Look below for the line containing "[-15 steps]" and the line containing "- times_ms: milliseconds"; repeat exactly those two lines and all lines between them, and nothing else.
--------------------------------------------------
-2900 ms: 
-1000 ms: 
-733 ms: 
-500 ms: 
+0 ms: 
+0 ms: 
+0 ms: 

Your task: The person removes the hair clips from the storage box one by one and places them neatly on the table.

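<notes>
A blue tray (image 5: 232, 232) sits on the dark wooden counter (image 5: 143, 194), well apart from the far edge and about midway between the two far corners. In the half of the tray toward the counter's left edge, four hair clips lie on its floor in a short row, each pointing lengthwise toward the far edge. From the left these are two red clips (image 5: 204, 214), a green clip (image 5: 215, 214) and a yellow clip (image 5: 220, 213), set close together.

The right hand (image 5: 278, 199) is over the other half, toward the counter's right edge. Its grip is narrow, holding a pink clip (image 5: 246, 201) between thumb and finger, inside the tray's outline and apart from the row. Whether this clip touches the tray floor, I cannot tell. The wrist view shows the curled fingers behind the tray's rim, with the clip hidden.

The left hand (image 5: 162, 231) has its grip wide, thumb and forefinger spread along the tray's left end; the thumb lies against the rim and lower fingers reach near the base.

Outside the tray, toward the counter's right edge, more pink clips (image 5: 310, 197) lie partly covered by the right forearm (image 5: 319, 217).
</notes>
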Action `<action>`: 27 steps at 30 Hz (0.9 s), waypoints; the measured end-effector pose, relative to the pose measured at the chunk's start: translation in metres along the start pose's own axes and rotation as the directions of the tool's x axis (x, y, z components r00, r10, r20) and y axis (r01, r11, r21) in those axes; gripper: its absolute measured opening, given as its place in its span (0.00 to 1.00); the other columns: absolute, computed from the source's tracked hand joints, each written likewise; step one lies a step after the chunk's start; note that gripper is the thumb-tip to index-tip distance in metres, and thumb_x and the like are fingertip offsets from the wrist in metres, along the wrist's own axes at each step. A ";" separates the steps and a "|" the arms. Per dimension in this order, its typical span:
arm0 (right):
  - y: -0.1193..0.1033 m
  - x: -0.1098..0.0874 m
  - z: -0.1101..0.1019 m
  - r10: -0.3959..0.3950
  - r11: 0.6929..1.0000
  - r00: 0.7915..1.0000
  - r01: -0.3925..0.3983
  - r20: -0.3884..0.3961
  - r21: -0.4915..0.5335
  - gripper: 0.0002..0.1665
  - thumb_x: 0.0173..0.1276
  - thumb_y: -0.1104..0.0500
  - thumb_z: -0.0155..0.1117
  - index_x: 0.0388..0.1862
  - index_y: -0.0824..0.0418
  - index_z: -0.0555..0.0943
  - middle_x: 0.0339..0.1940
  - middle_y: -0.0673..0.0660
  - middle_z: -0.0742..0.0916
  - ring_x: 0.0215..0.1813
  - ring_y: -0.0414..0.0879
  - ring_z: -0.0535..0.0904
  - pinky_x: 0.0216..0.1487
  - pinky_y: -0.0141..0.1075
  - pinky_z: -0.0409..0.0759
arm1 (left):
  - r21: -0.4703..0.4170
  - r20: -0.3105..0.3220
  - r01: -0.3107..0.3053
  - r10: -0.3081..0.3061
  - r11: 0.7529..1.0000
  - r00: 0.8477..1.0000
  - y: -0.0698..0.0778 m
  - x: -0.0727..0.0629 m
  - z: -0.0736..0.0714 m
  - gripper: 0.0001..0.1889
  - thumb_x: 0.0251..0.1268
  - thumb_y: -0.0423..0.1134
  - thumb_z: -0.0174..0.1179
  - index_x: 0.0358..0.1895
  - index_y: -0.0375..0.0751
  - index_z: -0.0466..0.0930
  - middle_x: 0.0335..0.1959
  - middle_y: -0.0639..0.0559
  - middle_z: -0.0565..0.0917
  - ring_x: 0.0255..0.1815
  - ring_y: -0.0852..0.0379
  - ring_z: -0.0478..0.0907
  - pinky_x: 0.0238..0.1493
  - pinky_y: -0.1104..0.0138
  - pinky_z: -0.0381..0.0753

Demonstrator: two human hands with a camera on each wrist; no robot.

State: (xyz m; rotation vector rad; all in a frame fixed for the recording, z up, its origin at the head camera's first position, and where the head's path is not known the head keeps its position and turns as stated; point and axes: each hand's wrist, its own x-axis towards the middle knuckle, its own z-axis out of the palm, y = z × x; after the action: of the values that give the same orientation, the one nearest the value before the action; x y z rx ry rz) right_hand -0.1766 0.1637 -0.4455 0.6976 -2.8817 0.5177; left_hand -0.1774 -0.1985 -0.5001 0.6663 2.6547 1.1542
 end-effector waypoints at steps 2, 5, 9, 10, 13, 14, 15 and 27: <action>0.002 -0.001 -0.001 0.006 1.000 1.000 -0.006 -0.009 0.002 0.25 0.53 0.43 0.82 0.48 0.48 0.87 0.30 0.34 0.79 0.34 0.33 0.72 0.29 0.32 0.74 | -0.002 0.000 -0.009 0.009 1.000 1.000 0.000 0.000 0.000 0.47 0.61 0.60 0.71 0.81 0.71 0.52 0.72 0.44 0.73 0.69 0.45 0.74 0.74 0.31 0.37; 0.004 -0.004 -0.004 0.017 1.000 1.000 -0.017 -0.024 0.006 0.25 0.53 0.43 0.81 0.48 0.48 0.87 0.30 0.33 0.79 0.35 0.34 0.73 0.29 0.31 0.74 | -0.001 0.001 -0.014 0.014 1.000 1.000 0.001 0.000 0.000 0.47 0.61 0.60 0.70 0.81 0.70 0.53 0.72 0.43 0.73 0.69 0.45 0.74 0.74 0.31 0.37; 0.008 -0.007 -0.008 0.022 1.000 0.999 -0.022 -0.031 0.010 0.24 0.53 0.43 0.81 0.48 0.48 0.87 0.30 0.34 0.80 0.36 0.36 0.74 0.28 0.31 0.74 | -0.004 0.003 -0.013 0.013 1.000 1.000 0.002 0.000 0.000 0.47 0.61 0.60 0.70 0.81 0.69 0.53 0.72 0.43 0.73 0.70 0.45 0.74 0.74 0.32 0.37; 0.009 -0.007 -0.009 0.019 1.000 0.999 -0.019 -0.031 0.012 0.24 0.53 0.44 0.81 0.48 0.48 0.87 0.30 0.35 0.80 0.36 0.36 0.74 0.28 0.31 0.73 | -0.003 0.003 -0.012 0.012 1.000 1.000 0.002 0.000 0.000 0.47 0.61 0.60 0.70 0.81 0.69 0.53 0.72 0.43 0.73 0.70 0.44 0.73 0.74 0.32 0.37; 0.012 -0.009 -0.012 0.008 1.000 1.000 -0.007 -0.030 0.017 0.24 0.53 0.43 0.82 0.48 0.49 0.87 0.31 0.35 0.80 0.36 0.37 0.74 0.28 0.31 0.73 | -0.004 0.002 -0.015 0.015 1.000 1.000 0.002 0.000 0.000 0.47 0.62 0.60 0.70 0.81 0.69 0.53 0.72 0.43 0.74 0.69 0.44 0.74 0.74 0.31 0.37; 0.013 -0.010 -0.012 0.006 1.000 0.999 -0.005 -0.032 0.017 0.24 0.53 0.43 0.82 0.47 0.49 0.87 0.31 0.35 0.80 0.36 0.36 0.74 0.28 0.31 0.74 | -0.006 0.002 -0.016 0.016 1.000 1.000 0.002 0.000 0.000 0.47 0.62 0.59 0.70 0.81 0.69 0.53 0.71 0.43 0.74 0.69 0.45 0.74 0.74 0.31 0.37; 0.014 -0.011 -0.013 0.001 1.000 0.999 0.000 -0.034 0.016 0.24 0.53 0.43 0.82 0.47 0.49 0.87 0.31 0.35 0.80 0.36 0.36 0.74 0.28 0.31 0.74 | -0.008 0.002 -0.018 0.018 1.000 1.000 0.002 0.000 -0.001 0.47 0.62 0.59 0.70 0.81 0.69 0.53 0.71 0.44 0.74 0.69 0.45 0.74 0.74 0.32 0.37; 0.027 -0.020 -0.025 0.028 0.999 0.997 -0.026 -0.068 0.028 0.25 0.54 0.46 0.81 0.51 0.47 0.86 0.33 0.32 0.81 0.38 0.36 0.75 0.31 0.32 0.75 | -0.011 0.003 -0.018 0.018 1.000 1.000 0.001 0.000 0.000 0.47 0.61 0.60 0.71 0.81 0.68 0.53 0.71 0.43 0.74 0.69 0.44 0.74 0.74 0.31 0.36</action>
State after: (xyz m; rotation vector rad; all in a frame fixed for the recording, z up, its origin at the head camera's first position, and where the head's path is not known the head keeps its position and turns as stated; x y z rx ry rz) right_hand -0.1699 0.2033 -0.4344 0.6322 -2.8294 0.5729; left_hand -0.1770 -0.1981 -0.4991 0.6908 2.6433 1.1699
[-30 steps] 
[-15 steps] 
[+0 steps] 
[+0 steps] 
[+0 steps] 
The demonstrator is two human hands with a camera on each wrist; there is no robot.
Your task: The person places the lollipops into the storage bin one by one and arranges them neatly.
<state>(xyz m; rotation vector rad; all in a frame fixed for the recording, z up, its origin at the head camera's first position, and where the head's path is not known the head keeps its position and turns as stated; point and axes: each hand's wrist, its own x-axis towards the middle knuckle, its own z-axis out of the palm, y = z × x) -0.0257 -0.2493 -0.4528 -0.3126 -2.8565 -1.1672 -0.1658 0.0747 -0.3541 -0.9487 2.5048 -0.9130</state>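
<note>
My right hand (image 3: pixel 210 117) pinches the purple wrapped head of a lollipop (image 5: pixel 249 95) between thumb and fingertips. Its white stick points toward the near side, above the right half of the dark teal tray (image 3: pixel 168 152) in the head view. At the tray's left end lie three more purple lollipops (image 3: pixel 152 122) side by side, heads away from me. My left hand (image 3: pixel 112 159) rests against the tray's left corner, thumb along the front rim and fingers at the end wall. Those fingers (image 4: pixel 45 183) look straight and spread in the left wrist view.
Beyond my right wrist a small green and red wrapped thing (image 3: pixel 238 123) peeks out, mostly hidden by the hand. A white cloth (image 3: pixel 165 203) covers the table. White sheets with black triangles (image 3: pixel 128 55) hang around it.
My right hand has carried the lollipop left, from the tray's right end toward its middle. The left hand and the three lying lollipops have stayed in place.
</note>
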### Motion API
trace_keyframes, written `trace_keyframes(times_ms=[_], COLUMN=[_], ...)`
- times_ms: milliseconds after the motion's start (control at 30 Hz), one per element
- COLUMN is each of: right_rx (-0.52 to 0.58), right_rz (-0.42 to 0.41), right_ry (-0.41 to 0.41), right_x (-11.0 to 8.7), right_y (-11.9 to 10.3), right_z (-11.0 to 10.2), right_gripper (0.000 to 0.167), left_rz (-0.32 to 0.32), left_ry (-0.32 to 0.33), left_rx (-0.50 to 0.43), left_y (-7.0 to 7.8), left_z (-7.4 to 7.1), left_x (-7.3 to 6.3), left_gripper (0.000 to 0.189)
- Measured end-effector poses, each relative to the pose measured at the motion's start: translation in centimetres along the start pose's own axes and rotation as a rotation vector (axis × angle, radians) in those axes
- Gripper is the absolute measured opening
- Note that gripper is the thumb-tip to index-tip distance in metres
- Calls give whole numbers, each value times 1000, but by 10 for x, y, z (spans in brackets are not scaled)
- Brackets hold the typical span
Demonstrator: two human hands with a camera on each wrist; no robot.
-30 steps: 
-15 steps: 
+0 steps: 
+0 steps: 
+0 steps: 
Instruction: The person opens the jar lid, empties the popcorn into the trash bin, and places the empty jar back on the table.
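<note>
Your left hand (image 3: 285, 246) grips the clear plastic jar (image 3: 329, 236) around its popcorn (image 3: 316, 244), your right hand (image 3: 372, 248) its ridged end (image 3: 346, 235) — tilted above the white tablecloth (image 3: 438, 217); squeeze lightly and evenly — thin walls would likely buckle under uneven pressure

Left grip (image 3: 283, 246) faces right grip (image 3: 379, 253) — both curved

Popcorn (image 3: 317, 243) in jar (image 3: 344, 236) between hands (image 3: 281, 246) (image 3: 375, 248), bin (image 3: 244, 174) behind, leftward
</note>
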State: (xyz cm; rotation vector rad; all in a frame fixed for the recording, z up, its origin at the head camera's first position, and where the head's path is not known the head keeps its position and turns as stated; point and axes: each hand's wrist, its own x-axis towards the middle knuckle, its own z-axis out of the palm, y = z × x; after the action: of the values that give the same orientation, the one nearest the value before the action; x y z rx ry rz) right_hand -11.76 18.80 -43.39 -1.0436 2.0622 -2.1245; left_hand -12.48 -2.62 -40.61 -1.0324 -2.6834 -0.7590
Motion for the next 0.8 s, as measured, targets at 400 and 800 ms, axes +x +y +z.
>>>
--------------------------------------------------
Answer to the problem:
[-15 steps] 
[+0 steps] 
[+0 steps] 
[+0 steps] 
The demonstrator is two human hands with a camera on each wrist; there is no robot.
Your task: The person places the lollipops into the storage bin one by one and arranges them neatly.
<state>(xyz m; rotation vector rad; all in a frame fixed for the recording, z up, its origin at the head camera's first position, and where the head's path is not known the head keeps its position and turns as stated; point and axes: each hand's wrist, its own x-axis towards the middle knuckle, its own z-axis out of the palm, y = z × x) -0.0257 -0.2493 -0.4528 -0.3126 -2.8565 -1.1672 -0.1658 0.0747 -0.3541 -0.9487 2.5048 -0.9130</state>
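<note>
My right hand (image 3: pixel 210 117) pinches the purple wrapped head of a lollipop (image 5: pixel 249 95) between thumb and fingertips. Its white stick points toward the near side, above the right half of the dark teal tray (image 3: pixel 168 152) in the head view. At the tray's left end lie three more purple lollipops (image 3: pixel 152 122) side by side, heads away from me. My left hand (image 3: pixel 112 159) rests against the tray's left corner, thumb along the front rim and fingers at the end wall. Those fingers (image 4: pixel 45 183) look straight and spread in the left wrist view.
Beyond my right wrist a small green and red wrapped thing (image 3: pixel 238 123) peeks out, mostly hidden by the hand. A white cloth (image 3: pixel 165 203) covers the table. White sheets with black triangles (image 3: pixel 128 55) hang around it.
My right hand has carried the lollipop left, from the tray's right end toward its middle. The left hand and the three lying lollipops have stayed in place.
</note>
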### Motion API
trace_keyframes, written `trace_keyframes(times_ms=[_], COLUMN=[_], ...)`
- times_ms: milliseconds after the motion's start (control at 30 Hz), one per element

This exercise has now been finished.